Victor Hugo (et ses délires extatiques autour de tables tournantes) ne fait pas partie de mon Panthéon, je lui préfère Balzac ou Flaubert, beaucoup plus fins et attentifs à la bêtise humaine. Avec Hugo, l’on tombe systématiquement dans le pathos. Mais, bien évidemment, décider de la mort d’un homme ne se fait pas à la légère. C’est la raison pour laquelle je puis avancer que, en tant que partisan d’un retour à la peine de mort, je me remets bien plus souvent en question que nombre d’abolitionnistes attachés au progrès par principe.

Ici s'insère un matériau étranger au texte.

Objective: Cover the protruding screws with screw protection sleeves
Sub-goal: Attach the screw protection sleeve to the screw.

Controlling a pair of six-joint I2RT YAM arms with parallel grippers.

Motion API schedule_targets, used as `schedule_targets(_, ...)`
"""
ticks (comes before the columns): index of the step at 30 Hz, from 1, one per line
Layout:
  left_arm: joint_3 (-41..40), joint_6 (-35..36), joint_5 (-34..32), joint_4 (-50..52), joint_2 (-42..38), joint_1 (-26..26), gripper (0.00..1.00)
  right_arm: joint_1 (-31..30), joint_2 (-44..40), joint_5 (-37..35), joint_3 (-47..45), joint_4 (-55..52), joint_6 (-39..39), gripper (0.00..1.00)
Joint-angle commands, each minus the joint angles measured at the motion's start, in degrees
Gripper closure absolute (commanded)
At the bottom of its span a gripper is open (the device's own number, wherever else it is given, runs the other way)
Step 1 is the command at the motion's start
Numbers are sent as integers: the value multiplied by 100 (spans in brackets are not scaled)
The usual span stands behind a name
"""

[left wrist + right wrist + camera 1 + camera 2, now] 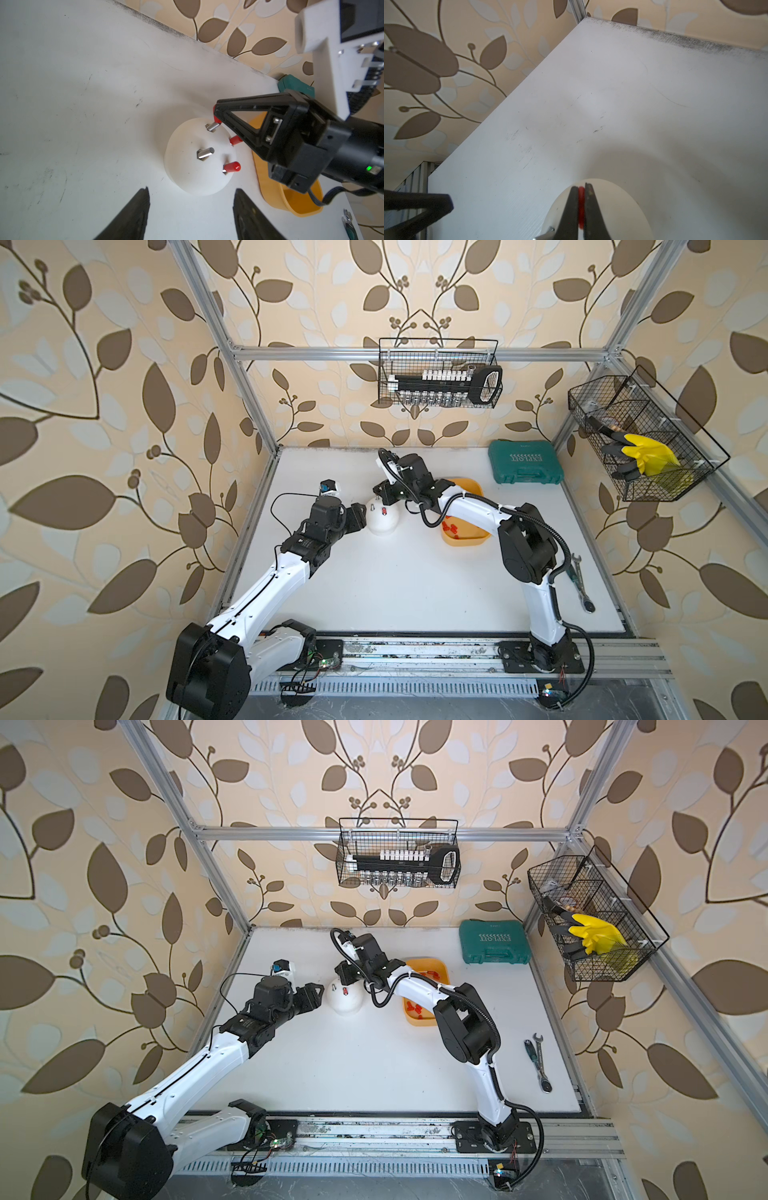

Je n’ai pas pour habitude de prendre parti sans avoir décortiqué au mieux les tenants et aboutissants d’une affaire.

Vous ne souscrivez pas au parallèle que j’opère entre l’individu que l’État envoie, contraint et forcé, au casse-pipe et la violence légitime exercée à l’encontre d’un ignoble criminel ? Le rapprochement me semble pourtant aisé : dans un cas comme dans l’autre, le tout passe avant les parties, le sort d’une nation avant celui de l’un de ses ressortissants. M’est avis, d’ailleurs, que la vie prise à un criminel devrait posait moins de problèmes que le fait de demander à un innocent le sacrifice de la sienne. Quant aux scrupules des amoureux de la vie lorsqu’il s’agit de celle d’un criminel, je trouve pour le moins étonnant qu’ils n’en aient pas une once eu égard à celle d’un fœtus, mais bon, vous bottez en touche à ce sujet et je respecte ce geste.

Par ailleurs, à vous lire, on a l’impression qu’un criminel n’est jamais responsable de rien, que c’est la société qui exerce nécessairement une violence symbolique sur lui ; ainsi parvenez-vous à faire de l’être humain une simple enveloppe que remplirait aussi bien Gandhi que Staline. Permettez-moi de dire qu’à mes yeux l’homme est autre chose que le bipède de chair et d’os sur lequel se posent nos yeux. Certains de ces bipèdes, eu égard à leurs actes, ne font pas partie - j’ose le dire - de l’humanité digne, pas davantage qu’un animal ou qu’une huitre. Bien entendu, le fait qu’un être humain puisse dégénérer à ce point est en soi inquiétant et pose problèmes... bien plus que de savoir s’il mérite ou non la mort.

Enfin, ultime question de ma part (car je sais que vous n’aimez pas cela). Savez-vous qu’il y a aux USA, ce pays de cow-boys attardés, une littérature pro et une littérature anti peine de mort ? Bien sûr, nous ne vivons pas, quant à nous, dans un État fédéral, mais... trouvez-vous normal - voire sain - qu’il n’y ait, en France, jamais le moindre livre pro peine de mort, lors même qu’un Français sur deux (au bas mot) est favorable à son retour ? Comment expliqueriez-vous cela et, honnêtement, est-ce... dé-mo-cra-tique ??? smiley

Sur ce, bonne fin de week-end. J’espère au moins, humblement, vous avoir convaincu que l’on peut être partisan du recours à la peine capitale et être doté quand même d’un cerveau, fût-il plus étriqué que celui d’un officiant des Droits de l’Homme. Heureux que le net permette encore aux gens qui pensent comme moi de s’exprimer librement à ce sujet.

PS : je vous conseille un film pour finir : Le droit de tuer, de Schumacher. Mais j’ai beaucoup aimé aussi La vie de David Gale et La dernière marche, inutile de me les conseiller en retour.